The former managing partner of dissolved Milton Keynes firm Fennemores is facing a £2.4m lawsuit brought by seven of his former partners.

The seven, who are now working at three different local firms, claim that Martin Keeling “wrongfully removed a large quantity of client files from the offices of Fennemores” in breach of the demerger agreement entered into in February this year.

They are claiming a total of £2.4m in damages from Keeling and his new firm, MK Legal Solicitors, in respect of money they believe is accountable to Fennemores.

The case is the latest episode in a saga of defections and client losses that forced the dissolution of Fennemores earlier this year.

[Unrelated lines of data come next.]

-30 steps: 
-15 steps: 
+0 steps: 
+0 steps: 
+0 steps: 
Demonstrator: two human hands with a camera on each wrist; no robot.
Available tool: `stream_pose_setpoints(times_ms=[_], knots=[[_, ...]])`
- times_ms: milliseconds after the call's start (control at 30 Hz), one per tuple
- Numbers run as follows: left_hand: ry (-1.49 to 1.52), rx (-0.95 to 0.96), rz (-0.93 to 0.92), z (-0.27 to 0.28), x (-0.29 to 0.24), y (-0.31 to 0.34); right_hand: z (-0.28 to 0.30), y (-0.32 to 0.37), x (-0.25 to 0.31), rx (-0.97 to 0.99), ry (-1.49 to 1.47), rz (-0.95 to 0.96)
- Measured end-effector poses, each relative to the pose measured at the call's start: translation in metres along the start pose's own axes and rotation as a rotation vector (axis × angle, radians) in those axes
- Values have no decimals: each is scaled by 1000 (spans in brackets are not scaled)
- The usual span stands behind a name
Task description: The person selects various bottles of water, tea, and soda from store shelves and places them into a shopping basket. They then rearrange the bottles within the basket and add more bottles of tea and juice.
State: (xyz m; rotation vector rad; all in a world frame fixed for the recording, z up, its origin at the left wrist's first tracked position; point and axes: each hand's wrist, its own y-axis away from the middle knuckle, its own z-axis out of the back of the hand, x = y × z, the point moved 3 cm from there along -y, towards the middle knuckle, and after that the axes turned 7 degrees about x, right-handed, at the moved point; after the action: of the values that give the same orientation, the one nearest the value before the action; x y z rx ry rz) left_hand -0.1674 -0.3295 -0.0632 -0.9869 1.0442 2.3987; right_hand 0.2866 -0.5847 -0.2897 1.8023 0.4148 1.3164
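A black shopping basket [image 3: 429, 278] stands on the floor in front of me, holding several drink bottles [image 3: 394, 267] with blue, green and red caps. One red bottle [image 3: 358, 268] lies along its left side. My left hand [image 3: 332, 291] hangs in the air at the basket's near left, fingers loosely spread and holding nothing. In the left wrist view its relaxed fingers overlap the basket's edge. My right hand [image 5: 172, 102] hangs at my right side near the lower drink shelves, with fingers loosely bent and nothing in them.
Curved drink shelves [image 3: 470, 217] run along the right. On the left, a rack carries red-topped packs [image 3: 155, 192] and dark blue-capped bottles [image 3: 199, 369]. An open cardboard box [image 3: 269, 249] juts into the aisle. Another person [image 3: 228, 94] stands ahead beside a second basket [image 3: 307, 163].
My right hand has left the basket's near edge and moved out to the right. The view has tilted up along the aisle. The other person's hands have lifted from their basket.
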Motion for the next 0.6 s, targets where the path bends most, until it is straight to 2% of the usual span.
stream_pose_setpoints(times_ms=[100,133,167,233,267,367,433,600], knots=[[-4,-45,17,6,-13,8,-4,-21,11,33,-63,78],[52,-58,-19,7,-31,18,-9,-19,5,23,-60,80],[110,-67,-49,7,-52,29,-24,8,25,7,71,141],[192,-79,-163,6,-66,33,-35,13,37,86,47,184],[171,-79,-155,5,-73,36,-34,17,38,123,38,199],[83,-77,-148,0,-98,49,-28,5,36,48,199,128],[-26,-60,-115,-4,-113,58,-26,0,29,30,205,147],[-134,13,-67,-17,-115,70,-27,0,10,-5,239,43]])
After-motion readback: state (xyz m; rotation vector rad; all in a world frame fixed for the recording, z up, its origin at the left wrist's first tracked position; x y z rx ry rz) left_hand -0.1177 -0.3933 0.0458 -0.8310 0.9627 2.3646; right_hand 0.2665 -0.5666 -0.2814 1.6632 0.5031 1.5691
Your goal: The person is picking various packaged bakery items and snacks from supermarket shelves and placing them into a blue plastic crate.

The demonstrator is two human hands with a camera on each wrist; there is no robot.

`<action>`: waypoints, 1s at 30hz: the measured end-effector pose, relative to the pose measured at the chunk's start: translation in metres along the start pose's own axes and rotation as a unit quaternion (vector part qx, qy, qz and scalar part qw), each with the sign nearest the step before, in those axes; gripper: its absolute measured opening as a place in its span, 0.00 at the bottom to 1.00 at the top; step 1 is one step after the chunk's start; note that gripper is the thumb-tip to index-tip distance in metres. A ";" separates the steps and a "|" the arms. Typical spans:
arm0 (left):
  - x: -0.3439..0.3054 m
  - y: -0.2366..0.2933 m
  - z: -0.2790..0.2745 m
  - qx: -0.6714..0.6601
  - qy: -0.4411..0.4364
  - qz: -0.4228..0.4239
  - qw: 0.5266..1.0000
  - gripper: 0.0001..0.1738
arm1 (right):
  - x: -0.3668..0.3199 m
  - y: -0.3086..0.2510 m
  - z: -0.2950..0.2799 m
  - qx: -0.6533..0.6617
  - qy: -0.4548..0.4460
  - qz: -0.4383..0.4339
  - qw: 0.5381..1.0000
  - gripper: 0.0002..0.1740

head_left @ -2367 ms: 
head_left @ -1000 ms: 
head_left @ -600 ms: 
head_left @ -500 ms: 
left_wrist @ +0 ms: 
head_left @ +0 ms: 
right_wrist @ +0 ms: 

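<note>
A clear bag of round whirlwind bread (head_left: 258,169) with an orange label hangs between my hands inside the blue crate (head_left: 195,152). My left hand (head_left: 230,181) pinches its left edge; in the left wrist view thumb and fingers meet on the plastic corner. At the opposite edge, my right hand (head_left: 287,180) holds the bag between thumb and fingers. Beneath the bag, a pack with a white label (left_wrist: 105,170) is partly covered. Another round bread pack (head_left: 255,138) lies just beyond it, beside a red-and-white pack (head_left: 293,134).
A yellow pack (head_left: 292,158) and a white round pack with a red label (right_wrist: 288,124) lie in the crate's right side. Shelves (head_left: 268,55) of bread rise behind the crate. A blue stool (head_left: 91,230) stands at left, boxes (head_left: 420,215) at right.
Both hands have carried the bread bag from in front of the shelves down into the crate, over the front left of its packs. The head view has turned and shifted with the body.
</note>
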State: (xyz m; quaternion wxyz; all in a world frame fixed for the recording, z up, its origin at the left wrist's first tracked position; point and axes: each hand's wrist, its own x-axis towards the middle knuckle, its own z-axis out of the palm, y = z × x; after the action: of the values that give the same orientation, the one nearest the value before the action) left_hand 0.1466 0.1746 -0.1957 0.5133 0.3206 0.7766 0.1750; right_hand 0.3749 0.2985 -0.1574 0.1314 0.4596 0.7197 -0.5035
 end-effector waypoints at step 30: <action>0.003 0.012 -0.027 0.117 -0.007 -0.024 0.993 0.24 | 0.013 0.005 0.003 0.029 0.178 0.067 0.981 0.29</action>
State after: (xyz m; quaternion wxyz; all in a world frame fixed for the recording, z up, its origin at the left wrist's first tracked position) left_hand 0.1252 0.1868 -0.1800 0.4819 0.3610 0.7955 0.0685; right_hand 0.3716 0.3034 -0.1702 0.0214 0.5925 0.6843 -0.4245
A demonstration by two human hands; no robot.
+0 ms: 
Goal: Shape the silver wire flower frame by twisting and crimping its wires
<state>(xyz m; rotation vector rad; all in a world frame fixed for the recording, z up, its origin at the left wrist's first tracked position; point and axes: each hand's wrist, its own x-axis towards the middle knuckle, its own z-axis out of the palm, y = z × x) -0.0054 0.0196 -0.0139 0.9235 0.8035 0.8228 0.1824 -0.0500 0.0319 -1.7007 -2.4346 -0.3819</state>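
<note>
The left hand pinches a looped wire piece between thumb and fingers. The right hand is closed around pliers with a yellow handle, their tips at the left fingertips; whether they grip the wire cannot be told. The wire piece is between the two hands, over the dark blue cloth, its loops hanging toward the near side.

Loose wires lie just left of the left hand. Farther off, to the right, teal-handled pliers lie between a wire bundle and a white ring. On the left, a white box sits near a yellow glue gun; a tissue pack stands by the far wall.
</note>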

Simon Ingram, Rob Goffman and Chris Robinson joined Milton Keynes firm emw law in April this year after resigning from Fennemores in November 2005.

They were followed by Guy Brooks, Melissa Page and Anne McGuire, who left for Geoffrey Leaver in May, along with 23 assistants and paralegals and 10 support staff.

Ingram, Goffman, Robinson, Brooks and McGuire are all named as claimants in the claim against Keeling, which was filed at the end of August in the chancery division of the Royal Courts of Justice.

They are joined by fellow former Fennemores partners Raymond Sothcott and Andrew Ray, who went to Matthew Arnold & Baldwin.

The claimants are represented by Mills & Reeve partner Jamie Wheatley, instructing Enterprise Chambers’ Geoffrey Zelin.

Shoosmiths partner Angela Taylor is representing Keeling, instructing Andrew De La Rosa of 10 Old Square.

Wheatley and Taylor both declined to comment. Keeling did not return calls for comment.